Dropping the timer tick — for real this time

By Jonathan Corbet
October 7, 2015

The kernel reached a landmark of sorts in 2013 when nearly full tickless support was merged for the 3.10 release. This work allows the timer interrupt to be disabled when a single process is running on a CPU; that gives the process uninterrupted access to the CPU for as long as it avoids calling into the kernel. It turns out, though, that some applications have such stringent requirements that even "nearly full" support is not good enough. For those, Chris Metcalf's task isolated mode may fill the bill — but first, it must get past the review process.

Tickless mode is generally needed by applications that cannot afford to ever lose access to the CPU. A common example is high-bandwidth networking applications that do all of their packet processing (and protocol work) in user space. If this type of application is interrupted, it can drop packets into an unsightly mess on the floor. Tickless mode seeks to prevent such troubles by directing all interrupts and kernel housekeeping work to other CPUs so that the application never stops running as long as it doesn't, itself, call into the kernel.

The current tickless mode is not a 100% solution, though, in that it still allows the timer interrupt to fire once every second. Any other timers that may have been set (perhaps in response to something the application did) will also be allowed to fire. For some applications, a reduction in interrupts by two or three orders of magnitude is still not enough; they truly want it all, even if the cost is high.

Chris's patch is meant to let these applications have it all. An application running on a CPU that has been configured for tickless operation (done with the nohz_full= boot option) can invoke a new prctl() command (PR_SET_TASK_ISOLATION) to enter the fully isolated mode. Processes that want to ensure that they will stay in this mode can turn on the strict enforcement option by adding the PR_TASK_ISOLATION_STRICT bit in the prctl() call; should a process do anything that causes an entry into the kernel while strict mode is on, it will be summarily killed.

The isolation mode is much like the ordinary tickless mode, with one exception: the kernel carries out a number of actions whenever that process returns to user space to ensure that it will not be interrupted. That return can happen at the end of the prctl() enabling isolation mode, or, if the strict option has not been set, after any arbitrary system call while isolation mode is enabled.

Some of the return-to-user-mode work is fairly straightforward. The memory-management subsystem does some statistics collection through the "vmstat" mechanism, which is run from a delayed workqueue entry; in full isolation mode, this work is turned off. A call to lru_add_drain() is made to ensure that the CPU will not be asked to free up CPU-local pages while it is running in user space. And, most controversially, the CPU will busy-wait until there are no more pending timers to run.

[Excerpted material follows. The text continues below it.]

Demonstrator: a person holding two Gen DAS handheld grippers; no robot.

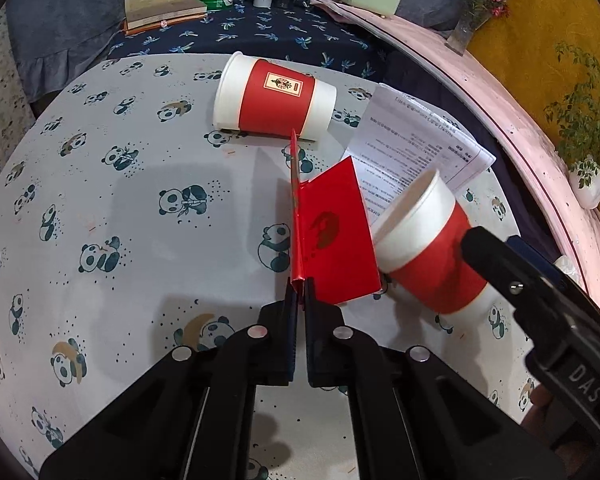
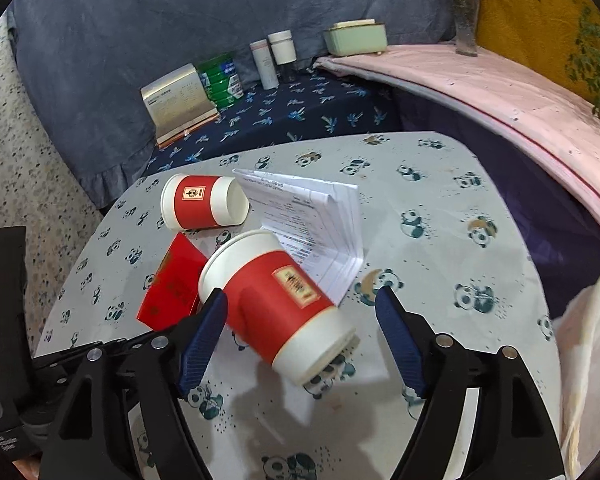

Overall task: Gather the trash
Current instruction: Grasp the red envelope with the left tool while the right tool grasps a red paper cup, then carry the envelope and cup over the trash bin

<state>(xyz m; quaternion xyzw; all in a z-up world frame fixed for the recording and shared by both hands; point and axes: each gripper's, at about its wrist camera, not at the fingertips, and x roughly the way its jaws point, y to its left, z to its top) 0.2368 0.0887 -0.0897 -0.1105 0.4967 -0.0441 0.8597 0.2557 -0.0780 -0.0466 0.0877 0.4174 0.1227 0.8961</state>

The problem with the busy wait, of course, is that there is no way of knowing just how long it will take for the pending timers to expire. If some bit of code has set a timer for sometime next year, the loop will spin for that long. The code is safe (if inelegant) if one "knows" that, for a given workload, no overly inconvenient timers will be set. But in the wider world that the kernel runs in, assuming that timer users will never get in the way is asking for trouble. For this reason, reviewers like Thomas Gleixner are insisting that the timer problem be solved properly, by ensuring that unwanted timers will not be set in the first place.

Interestingly, both Chris and Thomas seem to agree that it would be best to just not have timers running while isolation mode is active. The difference seems to be that Chris worries that it will never be possible to identify every situation where a timer might be set or to prevent the introduction of new timers in the future. As he put it:

In general, the hard task-isolation requirement is something that is of particular interest only to a subset of the kernel community. As the kernel grows, adds features, re-implements functionality, etc., it seems entirely likely that odd bits of deferred functionality might be added in the same way that RCU, workqueues, etc., have done in the past. Or, applications might exercise unusual corners of the kernel's semantics and come across an existing mechanism that ends up enabling kernel ticks (maybe only one or two) before returning to userspace. The proposed busy-loop just prevents that from damaging the application.

This mode, he added, is only active for applications that have explicitly requested it, and only when they are the only process running on a core that has been configured for tickless operation. In such situations, the busy wait for timer events should not cause any harm.

Thomas, though, is convinced that the current approach is dancing around a couple of problems that have to be solved in the general case. There are reasons for the continued existence of the once-per-second tick; they include CPU-usage accounting and more. Just disabling that tick without getting a handle on those problems may work for Chris's use case, but it's likely to run into trouble with others. Until these problems are solved, getting this work into the kernel is likely to be difficult.

Chris seems prepared to try to solve these problems. He has proposed reworking the patch set to eliminate the busy-wait loop; instead, it would simply reschedule if any other processes are ready to run. The presence of other runnable processes is the main reason for an inability to disable the timer tick; it rules out running in the isolated mode in any case. Then, he plans to add a debugging-oriented mode that disables the once-per-second tick in "tickless" mode, making it possible to research the problems caused by doing without a timer tick entirely. With that infrastructure in place, he (along with any other interested developers) will be able to track down the sources of unwanted timer ticks and make them go away.

The road to a true solution to the timer-tick problem could be a long one; it is not easy to remove an assumption that has been fundamental to the kernel's design from the beginning. Once the work is done, though, the result should be more than just a fully isolated mode for a small niche use case; it should result in better performance for more ordinary systems as well. The timer tick is, to a great extent, a holdover from the days before Linux existed; there may soon come a time when we don't need it much anymore.

Index entries for this article
Kernel	Dynamic tick

Dropping the timer tick — for real this time

Posted Oct 7, 2015 23:52 UTC (Wed) by chantecode (subscriber, #54535) [Link] (3 responses)

Hehe! I suspect there will be more than one iteration of articles entitled "Dropping the timer tick — for real this time".

-- Frederic.

Dropping the timer tick — for real this time

Posted Oct 8, 2015 8:15 UTC (Thu) by arnd (subscriber, #8866) [Link]

Here is a link to the first time this was covered on LWN 15 years ago: http://lwn.net/2001/0412/kernel.php3

Dropping the timer tick — for real this time

Posted Oct 10, 2015 1:10 UTC (Sat) by WanpengLi (guest, #89964) [Link]

Still a long way to go instead of for real this time.

Dropping the timer tick — for real this time

Posted Oct 19, 2015 8:43 UTC (Mon) by gby (guest, #23264) [Link]

To be fair, these changes work as out of tree patches for production (and products) systems in the real world for several years now - in specific work loads of specific systems.

The road to general kernel acceptance may be long, BUT the changes has a sound base.